The problem: Transcribe everything in the listing as written, and let no image into the copy.

□ □ □ □ □

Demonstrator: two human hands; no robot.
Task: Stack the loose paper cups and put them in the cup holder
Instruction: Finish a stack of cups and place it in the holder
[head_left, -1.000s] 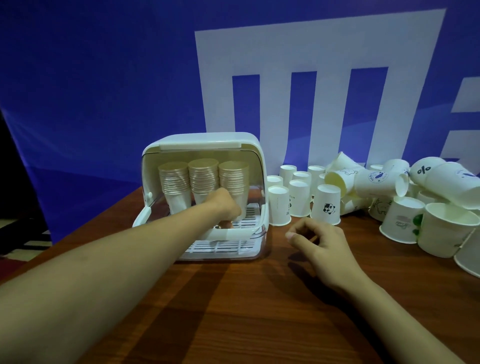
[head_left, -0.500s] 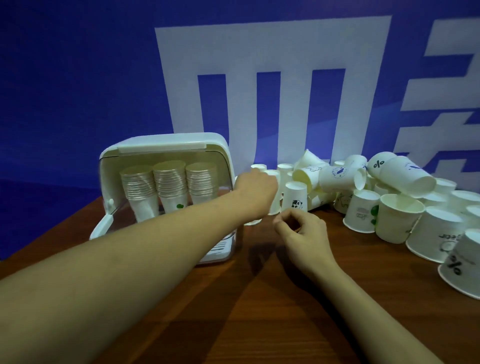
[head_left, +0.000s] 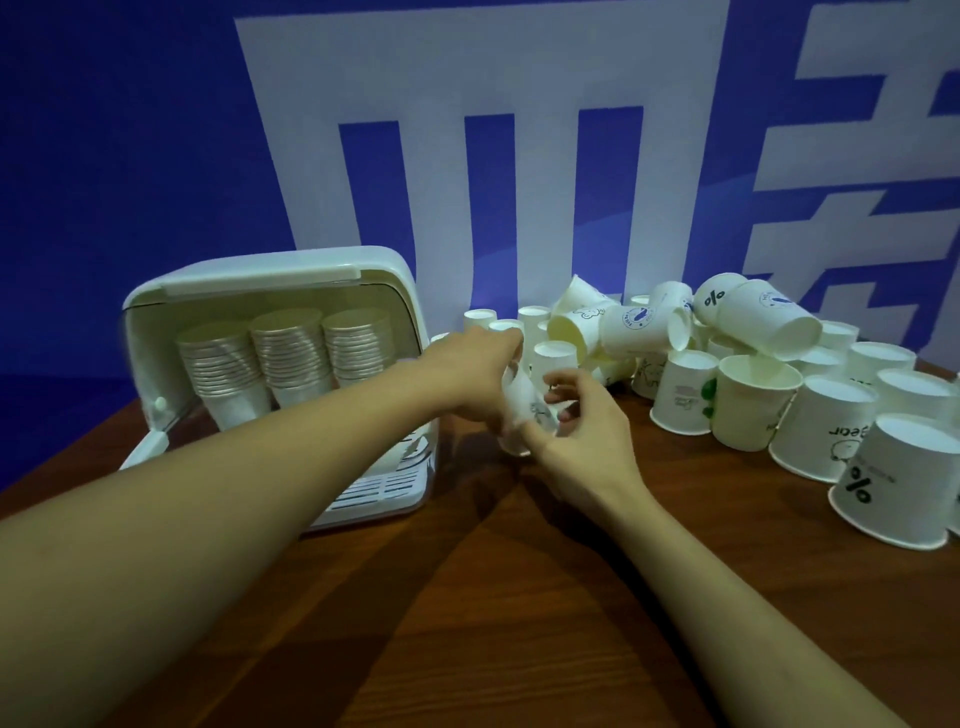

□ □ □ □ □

Answer section:
Demonstrator: two human hands; no robot.
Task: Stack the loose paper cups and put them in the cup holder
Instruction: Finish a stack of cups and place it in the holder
[head_left, -1.000s] 
[head_left, -0.500s] 
[head_left, +0.000s] 

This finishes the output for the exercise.